Pakistan’s ideology was grounded in the intense feelings of injustices amongst the Muslim minority in undivided India. Majority of Muslims in pre-Partition India wanted to protect their Muslim identity, and political and economic rights. These feelings became the foundation of the two-nation theory. While leaders of the Indian National Congress contested such claims, the All India Muslim League fought the case of the Muslims of the subcontinent and was successful in gaining a separate country on the basis of separate identity of Muslims.
Had Muslims been treated equally in undivided India, Muslim nationalism might not have emerged so strongly.
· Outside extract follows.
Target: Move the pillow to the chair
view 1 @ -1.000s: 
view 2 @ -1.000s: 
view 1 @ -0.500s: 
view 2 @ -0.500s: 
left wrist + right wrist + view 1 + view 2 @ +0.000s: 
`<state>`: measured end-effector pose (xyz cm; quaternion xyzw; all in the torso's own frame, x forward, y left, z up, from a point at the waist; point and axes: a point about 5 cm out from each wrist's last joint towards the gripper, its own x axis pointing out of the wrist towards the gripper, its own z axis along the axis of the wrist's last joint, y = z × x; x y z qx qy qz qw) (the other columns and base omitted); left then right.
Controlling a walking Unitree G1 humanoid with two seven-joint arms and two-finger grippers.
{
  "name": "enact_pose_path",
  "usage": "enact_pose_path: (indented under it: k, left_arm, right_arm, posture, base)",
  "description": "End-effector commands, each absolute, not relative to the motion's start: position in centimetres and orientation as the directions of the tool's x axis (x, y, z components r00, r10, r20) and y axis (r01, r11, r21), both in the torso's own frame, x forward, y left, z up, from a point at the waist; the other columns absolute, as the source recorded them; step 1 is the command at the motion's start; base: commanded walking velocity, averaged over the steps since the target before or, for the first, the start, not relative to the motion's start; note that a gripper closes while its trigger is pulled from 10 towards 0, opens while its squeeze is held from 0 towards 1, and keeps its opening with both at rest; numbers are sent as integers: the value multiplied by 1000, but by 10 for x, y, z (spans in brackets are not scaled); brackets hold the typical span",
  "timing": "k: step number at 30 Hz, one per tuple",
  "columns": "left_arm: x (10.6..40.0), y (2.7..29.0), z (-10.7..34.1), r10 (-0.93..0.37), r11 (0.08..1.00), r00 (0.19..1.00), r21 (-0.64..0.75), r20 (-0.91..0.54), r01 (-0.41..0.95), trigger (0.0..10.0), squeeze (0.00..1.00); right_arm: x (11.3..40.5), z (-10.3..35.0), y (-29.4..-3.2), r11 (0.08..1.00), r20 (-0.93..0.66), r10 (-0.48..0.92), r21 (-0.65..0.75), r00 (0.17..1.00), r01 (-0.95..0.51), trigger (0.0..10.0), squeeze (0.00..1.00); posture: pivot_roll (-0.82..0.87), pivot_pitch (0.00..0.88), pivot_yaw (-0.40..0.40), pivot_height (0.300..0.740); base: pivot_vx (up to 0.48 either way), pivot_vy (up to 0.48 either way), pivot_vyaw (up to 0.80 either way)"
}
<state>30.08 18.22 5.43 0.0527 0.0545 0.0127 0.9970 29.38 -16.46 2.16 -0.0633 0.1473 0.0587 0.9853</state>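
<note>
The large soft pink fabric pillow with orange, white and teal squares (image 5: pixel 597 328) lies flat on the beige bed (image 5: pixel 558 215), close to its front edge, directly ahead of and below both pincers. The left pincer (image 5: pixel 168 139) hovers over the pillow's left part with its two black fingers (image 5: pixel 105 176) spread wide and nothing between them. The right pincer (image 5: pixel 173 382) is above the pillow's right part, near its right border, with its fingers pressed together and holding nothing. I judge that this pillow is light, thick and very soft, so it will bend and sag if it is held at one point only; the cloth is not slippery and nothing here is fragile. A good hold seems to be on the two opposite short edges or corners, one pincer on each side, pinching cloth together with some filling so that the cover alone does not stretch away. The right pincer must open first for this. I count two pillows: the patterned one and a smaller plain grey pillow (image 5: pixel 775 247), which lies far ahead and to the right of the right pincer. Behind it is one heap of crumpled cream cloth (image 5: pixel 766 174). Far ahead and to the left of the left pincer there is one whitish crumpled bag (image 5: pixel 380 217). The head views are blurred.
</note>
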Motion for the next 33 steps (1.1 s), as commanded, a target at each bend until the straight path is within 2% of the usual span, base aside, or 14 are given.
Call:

Social justice, equality, protection of political, religious and economic rights were the foundation stones of Pakistan’s ideology. If any other group had a population relative to Muslims in undivided India, it might also have followed the same path to claim independence. The struggle for independence was universal in principles and specifically about Muslim nationalism. These principles were elucidated time and again by the Quaid-e-Azam. This was done most emphatically and famously in his address to the Constituent Assembly on August 11, 1947: “You are free; you are free to go to your temples, you are free to go to your mosques or to any other place or worship in this State of Pakistan. You may belong to any religion or caste or creed — that has nothing to do with the business of the State … Even now there are some States in existence where there are discriminations made and bars imposed against a particular class. Thank God, we are not starting in those days. We are starting in the days where there is no discrimination, no distinction between one community and another, no discrimination between one caste or creed and another. We are starting with this fundamental principle: that we are all citizens, and equal citizens, of one State. ”
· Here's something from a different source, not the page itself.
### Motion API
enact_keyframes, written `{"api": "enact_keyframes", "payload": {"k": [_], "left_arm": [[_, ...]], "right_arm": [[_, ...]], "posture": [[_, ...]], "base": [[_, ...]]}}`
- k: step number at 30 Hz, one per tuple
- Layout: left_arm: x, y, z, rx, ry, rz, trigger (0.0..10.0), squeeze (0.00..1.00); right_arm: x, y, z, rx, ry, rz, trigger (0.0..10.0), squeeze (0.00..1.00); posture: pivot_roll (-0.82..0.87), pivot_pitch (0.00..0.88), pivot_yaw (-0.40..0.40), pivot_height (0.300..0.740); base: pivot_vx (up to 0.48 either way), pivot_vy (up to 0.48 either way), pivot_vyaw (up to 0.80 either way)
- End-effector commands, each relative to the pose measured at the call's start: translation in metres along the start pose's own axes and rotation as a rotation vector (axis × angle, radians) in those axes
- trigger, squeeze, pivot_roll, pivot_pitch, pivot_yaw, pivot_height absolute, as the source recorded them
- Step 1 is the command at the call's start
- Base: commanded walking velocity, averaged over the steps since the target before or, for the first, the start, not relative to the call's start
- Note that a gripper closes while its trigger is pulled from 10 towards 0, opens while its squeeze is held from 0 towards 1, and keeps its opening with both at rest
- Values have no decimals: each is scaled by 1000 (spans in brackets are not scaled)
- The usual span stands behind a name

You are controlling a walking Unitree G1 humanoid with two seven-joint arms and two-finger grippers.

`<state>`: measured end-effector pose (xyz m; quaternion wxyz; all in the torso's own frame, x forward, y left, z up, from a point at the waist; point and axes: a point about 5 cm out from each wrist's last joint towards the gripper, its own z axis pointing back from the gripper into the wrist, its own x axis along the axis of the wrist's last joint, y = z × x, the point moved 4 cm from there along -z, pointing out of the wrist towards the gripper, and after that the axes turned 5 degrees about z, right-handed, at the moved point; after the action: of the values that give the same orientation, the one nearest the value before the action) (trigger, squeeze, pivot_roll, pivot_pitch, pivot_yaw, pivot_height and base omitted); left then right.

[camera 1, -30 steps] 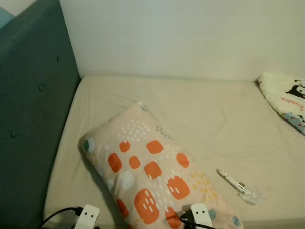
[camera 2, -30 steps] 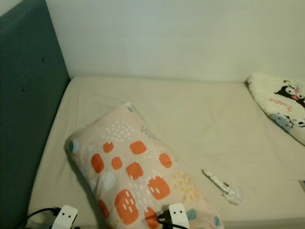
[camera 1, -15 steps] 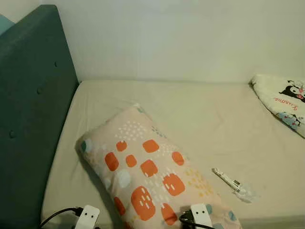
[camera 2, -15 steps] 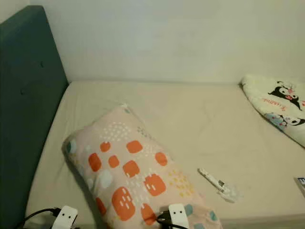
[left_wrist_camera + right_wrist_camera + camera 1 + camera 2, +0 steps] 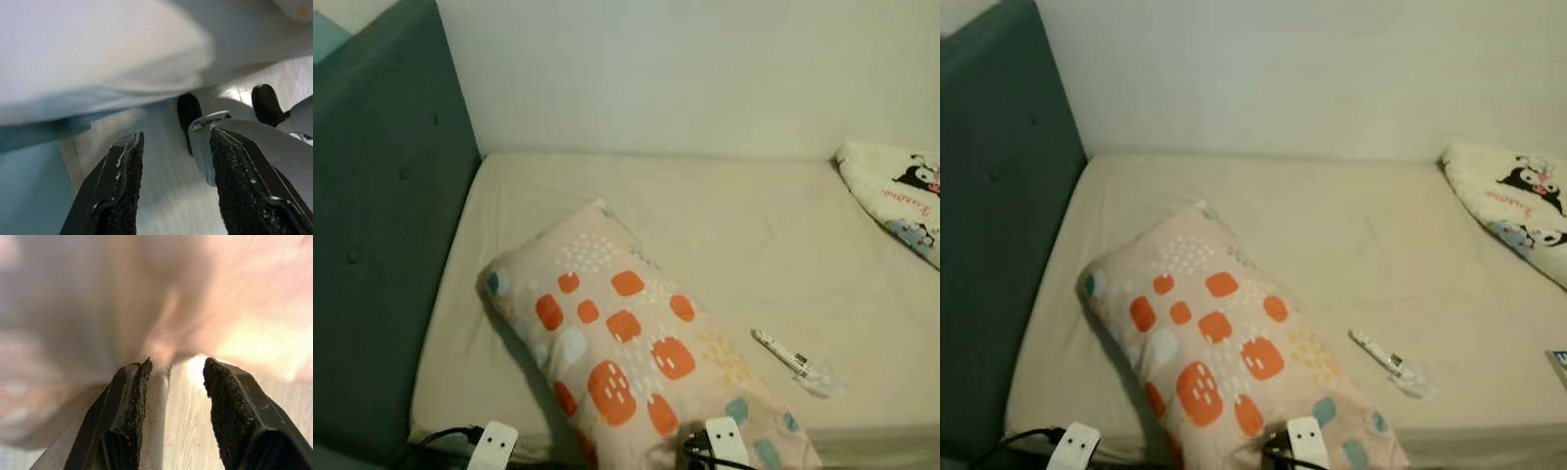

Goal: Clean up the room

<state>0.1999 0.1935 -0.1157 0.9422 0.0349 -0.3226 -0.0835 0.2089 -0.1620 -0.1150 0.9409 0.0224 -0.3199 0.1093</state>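
The right end effector (image 5: 172, 406) hangs low at the near edge of the bed (image 5: 724, 225), its two black fingers (image 5: 132, 401) parted with nothing between them; the left end effector (image 5: 171, 186) is likewise spread and empty, over the floor beside the bed frame. Just above and ahead of the right end effector lies the patterned pillow (image 5: 626, 352), set diagonally on the mattress with its near corner overhanging the edge. It looks soft, light and bulky, so it should squash rather than slip; pinching a corner or a fold of cover seems best. Ahead and to the right of the pillow lies a small white wrapper-like item (image 5: 793, 360), thin and probably flimsy. A printed blanket (image 5: 896, 196) sits farther right.
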Motion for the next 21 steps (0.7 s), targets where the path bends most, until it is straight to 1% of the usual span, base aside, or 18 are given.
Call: {"api": "enact_keyframes", "payload": {"k": [1, 17, 21], "left_arm": [[-10, -3, 2, -8, 29, 5, 10000, 0], [-9, -2, 2, -6, 25, 9, 10000, 0], [-11, -1, 2, 0, 33, 11, 10000, 0]], "right_arm": [[-9, -1, 2, -4, 28, -8, 10000, 0], [-11, -1, 2, -3, 34, -7, 10000, 0], [-12, 0, 2, -3, 40, -19, 10000, 0]], "posture": [[29, 29, 9, 740], [31, 32, 9, 740], [31, 32, 9, 740]], "base": [[-446, 0, 0], [-442, 0, 0], [0, 0, -800]]}}
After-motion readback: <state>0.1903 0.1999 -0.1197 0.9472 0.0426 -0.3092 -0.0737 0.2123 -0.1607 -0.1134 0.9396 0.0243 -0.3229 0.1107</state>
The ideology of Pakistan would have been better served had the country claimed and demonstrated to be more secular than India. By secular, I mean the provision of religious freedom to all citizens. When the Quaid said “we are all citizens, and equal citizens, of one state”, he was definitely referring to people belonging to all sects of Islam as well as to those belonging to other religions, all ethnicities as well as men, women, children and transgenders. The apt rejoinder to those who were opposing the creation of Pakistan on the basis of the two-nation theory would have been to make Pakistan a haven for tolerance, equality of citizenship and protection of citizens’ economic, religious and political rights. If the basis of Muslim nationalism was the fear of numerical majority of the Hindus in undivided India, we should not have let any such fear find place in in the hearts of religious and ethnic minorities in Pakistan.
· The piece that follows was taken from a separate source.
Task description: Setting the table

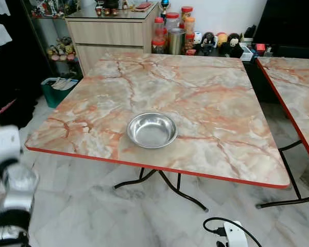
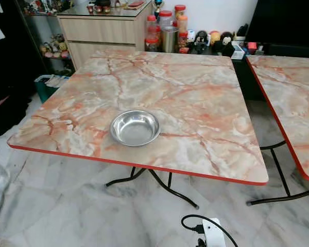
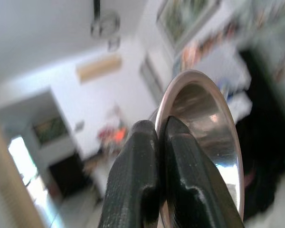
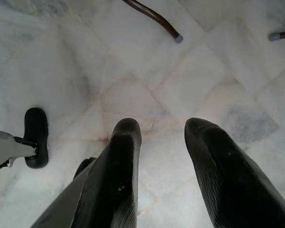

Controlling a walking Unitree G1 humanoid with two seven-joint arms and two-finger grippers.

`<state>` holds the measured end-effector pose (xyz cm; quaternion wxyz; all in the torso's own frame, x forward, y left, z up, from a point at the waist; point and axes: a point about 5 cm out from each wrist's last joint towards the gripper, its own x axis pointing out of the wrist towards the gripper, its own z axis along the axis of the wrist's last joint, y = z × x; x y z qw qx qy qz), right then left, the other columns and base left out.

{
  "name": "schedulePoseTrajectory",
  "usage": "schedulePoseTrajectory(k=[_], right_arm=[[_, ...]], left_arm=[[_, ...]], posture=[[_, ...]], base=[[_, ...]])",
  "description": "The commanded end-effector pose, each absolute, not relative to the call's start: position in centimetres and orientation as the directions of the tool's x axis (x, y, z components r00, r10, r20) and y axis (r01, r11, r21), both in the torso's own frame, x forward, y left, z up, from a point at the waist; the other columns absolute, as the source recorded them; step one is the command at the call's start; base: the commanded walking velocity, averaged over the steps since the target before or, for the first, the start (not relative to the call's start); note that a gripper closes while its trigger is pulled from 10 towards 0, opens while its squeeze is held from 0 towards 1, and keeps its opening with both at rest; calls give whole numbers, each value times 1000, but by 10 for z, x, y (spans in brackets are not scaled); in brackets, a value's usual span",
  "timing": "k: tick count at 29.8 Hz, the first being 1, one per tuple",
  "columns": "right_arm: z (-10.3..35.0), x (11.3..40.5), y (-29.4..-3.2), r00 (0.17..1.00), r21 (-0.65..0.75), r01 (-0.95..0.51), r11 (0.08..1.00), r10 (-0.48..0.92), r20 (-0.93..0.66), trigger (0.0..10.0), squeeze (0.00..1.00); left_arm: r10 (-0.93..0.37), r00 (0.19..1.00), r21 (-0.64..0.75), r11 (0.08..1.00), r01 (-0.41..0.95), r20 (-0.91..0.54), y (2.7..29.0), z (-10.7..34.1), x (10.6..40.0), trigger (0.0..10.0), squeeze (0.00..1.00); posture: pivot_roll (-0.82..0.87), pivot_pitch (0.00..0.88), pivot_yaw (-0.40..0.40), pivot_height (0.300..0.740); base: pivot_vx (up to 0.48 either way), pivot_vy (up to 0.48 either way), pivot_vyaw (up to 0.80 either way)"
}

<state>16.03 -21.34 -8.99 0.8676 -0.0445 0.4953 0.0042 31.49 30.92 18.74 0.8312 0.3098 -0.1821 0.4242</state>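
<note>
A square marble-patterned table (image 1: 195, 87) with a red edge stands on the pale tiled floor (image 1: 92, 206); a second table (image 1: 298, 92) to the robot's right is cut off by the frame. Near the front edge of the first table sits a steel bowl (image 1: 152, 129), upright and empty. The left arm (image 1: 10, 185) is cut off at the lower left corner and partly blurred. In the left wrist view, the left gripper (image 3: 157, 142) has its fingers pinched on the rim of a second steel bowl (image 3: 213, 137), held up against a blurred room. The right gripper (image 4: 161, 137) hangs over the floor, fingers spread apart, holding nothing, well below the tabletop.
</note>
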Motion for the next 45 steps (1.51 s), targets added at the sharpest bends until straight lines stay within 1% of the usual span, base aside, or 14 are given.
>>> schedulePoseTrajectory(k=[1, 2, 5, 7, 8, 9, 11, 14, 18, 26, 27, 31, 34, 45], right_arm=[[-89, 163, -213, 512, -72, -59, 996, -32, -858, 10000, 0], [-89, 163, -213, 513, -72, -60, 996, -31, -858, 10000, 0], [-89, 163, -213, 513, -72, -58, 996, -32, -858, 10000, 0], [-89, 163, -213, 513, -72, -55, 996, -33, -857, 10000, 0], [-89, 163, -213, 513, -72, -55, 996, -33, -857, 10000, 0], [-89, 163, -213, 517, -64, -51, 997, -28, -855, 10000, 0], [-89, 163, -213, 518, -61, -51, 997, -25, -855, 10000, 0], [-89, 163, -212, 517, -61, -55, 997, -24, -856, 10000, 0], [-89, 163, -212, 517, -60, -53, 997, -24, -856, 10000, 0], [-89, 163, -211, 525, -50, -41, 998, -21, -851, 10000, 0], [-89, 163, -212, 520, -57, -40, 998, -28, -854, 10000, 0], [-89, 162, -212, 519, -58, -40, 998, -29, -854, 10000, 0], [-89, 163, -212, 517, -58, -49, 997, -25, -856, 10000, 0], [-89, 163, -212, 516, -61, -50, 997, -27, -856, 10000, 0]], left_arm=[[515, 629, 356, 535, -766, 582, 290, 201, 328, 10000, 0], [499, 671, 288, 641, -712, 548, 279, 207, 336, 10000, 0], [400, 755, 193, 806, -559, 519, 250, 219, 350, 10000, 0], [279, 847, 128, 919, -372, 453, 220, 224, 362, 10000, 0], [279, 847, 128, 919, -372, 453, 220, 224, 362, 10000, 0], [220, 895, 56, 964, -261, 388, 202, 223, 368, 10000, 0], [185, 914, -17, 981, -192, 361, 191, 223, 370, 10000, 0], [140, 935, -107, 988, -110, 327, 178, 225, 371, 10000, 0], [14, 971, -346, 936, 73, 241, 150, 221, 377, 10000, 0], [-160, 975, -462, 861, 213, 151, 123, 206, 373, 10000, 0], [-223, 970, -447, 861, 244, 100, 115, 199, 371, 10000, 0], [-310, 951, -419, 863, 281, -2, 104, 185, 367, 10000, 0], [-289, 953, -432, 874, 221, -97, 100, 172, 367, 10000, 0], [-257, 963, -472, 861, 190, -80, 92, 179, 371, 10000, 0]], posture=[[54, 0, 18, 740], [50, 0, 18, 740], [47, 0, 18, 740], [52, 0, 17, 740], [52, 0, 17, 740], [53, 0, 17, 740], [53, 0, 17, 740], [51, 0, 19, 740], [54, 0, 18, 740], [51, 0, 28, 740], [51, 0, 28, 740], [57, 0, 26, 740], [58, 0, 25, 740], [53, 0, 25, 740]], base=[[0, 0, 0], [0, 0, 0], [0, 0, 0], [0, 0, 0], [0, 0, 0], [0, 0, 0], [0, 0, 0], [0, 0, 0], [0, 0, 0], [0, 0, 0], [0, 0, 0], [0, 0, 0], [0, 0, 0], [0, 0, 0]])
The country has suffered every time we have violated the principles of Pakistan’s ideology. The first step in solving any problem is recognising that there is one. Let’s accept that the ideology of Pakistan was violated when non-Muslims were barred from holding certain positions of high power. Passing the Objectives Resolutions violated Pakistan’s ideology, as the state entangled itself with religion — against the teachings of the Quaid.
Pakistan’s ideology was violated when East Pakistan was not provided with its political and democratic rights in 1970. It is violated when Christians continue to be made targets of laws that enable the settling of personal scores on the pretext of religion and when almost 1,000 non-Muslim women are forced to convert and marry Muslim men every year. Pakistan’s ideology is violated when transgenders are shot and are not given due care in hospitals and when the Council of Islamic Ideology subjects laws protecting women to unjustified scrutiny and not allowing DNA to be used as primary evidence in rape cases. Pakistan’s ideology is violated when Khyber-Pakhtunkhwa and Balochistan are deprived of their due share in the China-Pakistan Economic Corridor and when the people of Fata are not accorded their fundamental rights.
If we want a strong and prosperous Pakistan, then we have to ensure equal rights for all citizens. In the current constitutional and institutional set-up, basic rights are being grossly violated. Let’s make Pakistan stronger by following the true spirit of Pakistan’s ideology.
Published in The Express Tribune, June 20th, 2016.